Yume Kitasei (Japanese: 北清夢, born October 14, 1987) is a speculative fiction author and public servant in New York City government, currently serving as the commissioner of the New York City Department of Citywide Administrative Services (DCAS) for the Mamdani administration. Her books include The Deep Sky, The Stardust Grail, and Saltcrop, with a fourth, Envoy, expected in 2027.

== Early life ==
Kitasei was born in New York City on October 14, 1987 to a Japanese father and American mother. Her first name, Yume, means "dream" in Japanese.

She spent her childhood in New York and Tokyo and attended Stuyvesant High School and Princeton University. Kitasei currently lives in Brooklyn.

== Political career ==
While a student at Stuyvesant High School, Kitasei started interning for the New York City government, where she became interested in a career in public service.
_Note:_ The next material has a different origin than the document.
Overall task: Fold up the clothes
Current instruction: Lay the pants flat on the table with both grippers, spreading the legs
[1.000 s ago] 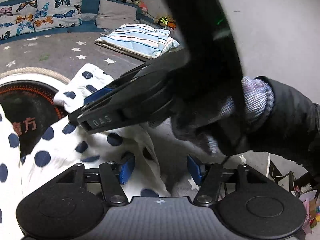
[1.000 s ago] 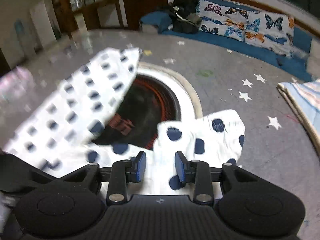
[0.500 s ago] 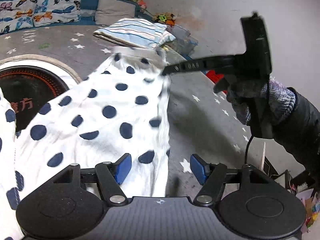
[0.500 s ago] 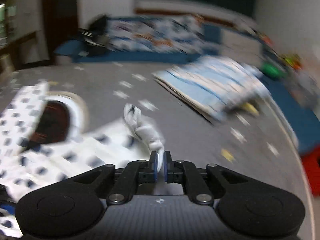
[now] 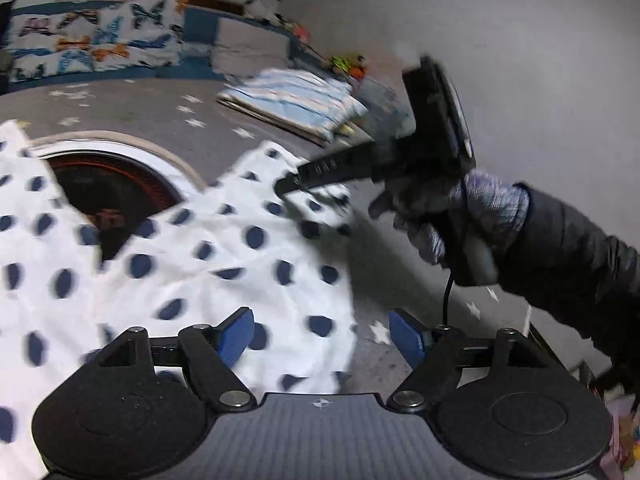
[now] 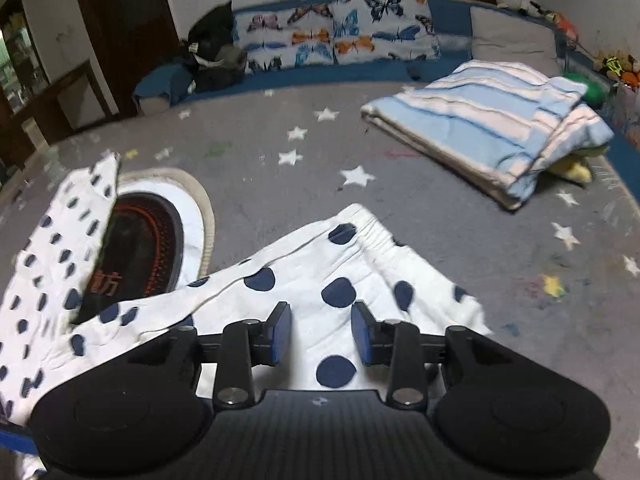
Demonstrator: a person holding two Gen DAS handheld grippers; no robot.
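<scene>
While its jaws are widening, the right tool (image 6: pixel 320 334) is hanging released over the white polka-dot garment (image 6: pixel 320 276), nothing pinched between its blue pads (image 6: pixel 280 332). The left tool (image 5: pixel 322 334) is likewise spreading, released above the same cloth's near right edge. The garment is lying on the grey star-patterned floor (image 6: pixel 420 208), partly covering a round mat (image 6: pixel 160 220). Farther right, a folded striped blanket (image 6: pixel 492 132) is resting.
</scene>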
Since then, Kitasei has been a New York City government official for many years, working with three different mayoral administrations. Under the De Blasio administration, Kitasei was the chief of staff to the deputy mayor for operations. In 2021, Kitasei took a break to work on her career as an author, but returned to public service in 2022 to work as chief of staff to the first deputy mayor for Sheena Wright under the Adams administration. In 2026, she was appointed to the role of the Department of Citywide Administrative Services (DCAS) commissioner by Zohran Mamdani.
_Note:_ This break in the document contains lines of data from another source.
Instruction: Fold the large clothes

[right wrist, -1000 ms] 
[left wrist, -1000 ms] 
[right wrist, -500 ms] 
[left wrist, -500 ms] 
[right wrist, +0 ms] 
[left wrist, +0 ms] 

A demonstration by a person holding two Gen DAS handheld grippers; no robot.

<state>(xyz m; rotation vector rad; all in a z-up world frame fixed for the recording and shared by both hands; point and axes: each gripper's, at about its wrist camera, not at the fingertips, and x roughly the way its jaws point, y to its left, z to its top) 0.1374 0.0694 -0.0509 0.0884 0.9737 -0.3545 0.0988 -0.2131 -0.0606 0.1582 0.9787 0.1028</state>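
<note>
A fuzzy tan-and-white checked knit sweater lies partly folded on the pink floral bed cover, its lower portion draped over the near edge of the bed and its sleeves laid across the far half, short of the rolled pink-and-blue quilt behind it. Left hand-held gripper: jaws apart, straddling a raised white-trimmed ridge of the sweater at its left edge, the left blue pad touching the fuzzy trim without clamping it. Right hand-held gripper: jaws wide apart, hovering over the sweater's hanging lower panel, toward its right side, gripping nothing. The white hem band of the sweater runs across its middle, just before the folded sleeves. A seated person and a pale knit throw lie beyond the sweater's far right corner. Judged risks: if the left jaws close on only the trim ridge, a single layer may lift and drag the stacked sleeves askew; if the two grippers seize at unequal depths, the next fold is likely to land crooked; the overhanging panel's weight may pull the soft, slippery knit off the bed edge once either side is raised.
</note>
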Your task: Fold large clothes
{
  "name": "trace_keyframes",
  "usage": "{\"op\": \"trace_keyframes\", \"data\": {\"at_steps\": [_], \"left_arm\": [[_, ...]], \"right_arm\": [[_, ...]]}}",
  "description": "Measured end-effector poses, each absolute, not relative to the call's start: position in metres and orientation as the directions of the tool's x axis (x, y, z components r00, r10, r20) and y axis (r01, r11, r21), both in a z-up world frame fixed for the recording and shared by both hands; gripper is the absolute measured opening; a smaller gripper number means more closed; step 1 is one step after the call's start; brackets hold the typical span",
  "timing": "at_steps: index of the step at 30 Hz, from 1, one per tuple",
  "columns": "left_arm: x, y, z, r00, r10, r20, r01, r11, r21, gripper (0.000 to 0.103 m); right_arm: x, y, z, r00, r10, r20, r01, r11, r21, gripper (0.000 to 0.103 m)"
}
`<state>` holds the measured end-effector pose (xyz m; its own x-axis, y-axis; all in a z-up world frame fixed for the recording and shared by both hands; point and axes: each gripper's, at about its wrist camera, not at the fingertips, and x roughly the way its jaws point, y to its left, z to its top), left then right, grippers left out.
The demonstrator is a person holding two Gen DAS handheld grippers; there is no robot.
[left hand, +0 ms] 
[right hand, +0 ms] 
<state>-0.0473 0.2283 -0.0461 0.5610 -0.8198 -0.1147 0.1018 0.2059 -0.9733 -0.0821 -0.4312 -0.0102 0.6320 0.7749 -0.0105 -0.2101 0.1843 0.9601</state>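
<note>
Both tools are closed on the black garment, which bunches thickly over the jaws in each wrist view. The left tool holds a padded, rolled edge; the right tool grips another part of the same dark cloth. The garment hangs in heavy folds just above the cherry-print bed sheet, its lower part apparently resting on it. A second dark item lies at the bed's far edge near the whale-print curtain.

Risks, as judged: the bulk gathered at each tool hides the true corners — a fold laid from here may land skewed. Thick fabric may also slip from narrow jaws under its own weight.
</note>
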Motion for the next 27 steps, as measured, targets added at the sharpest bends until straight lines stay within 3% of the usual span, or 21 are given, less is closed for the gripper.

As Commissioner of DCAS, Kitasei oversees the civil service system, the city fleet, citywide procurement, real estate, energy management, and the management of 56 office buildings. She opened the Manhattan Municipal Building to the public for tours. In July 2026, Kitasei announced that civil service exams will now be free for high schoolers and those who have not taken the examination before. In the fall of 2026, the agency opened the first free childcare center for city employees.

== Writing ==
Kitasei has published multiple speculative fiction novels that focus on humanity's interaction with the environment, climate fiction, and space operas. Her books have been published in half a dozen languages and shortlisted for the Libby and Goodreads Choice Awards.

== Works ==
- The Deep Sky (2023)
- The Stardust Grail (2024)
- Saltcrop (2025)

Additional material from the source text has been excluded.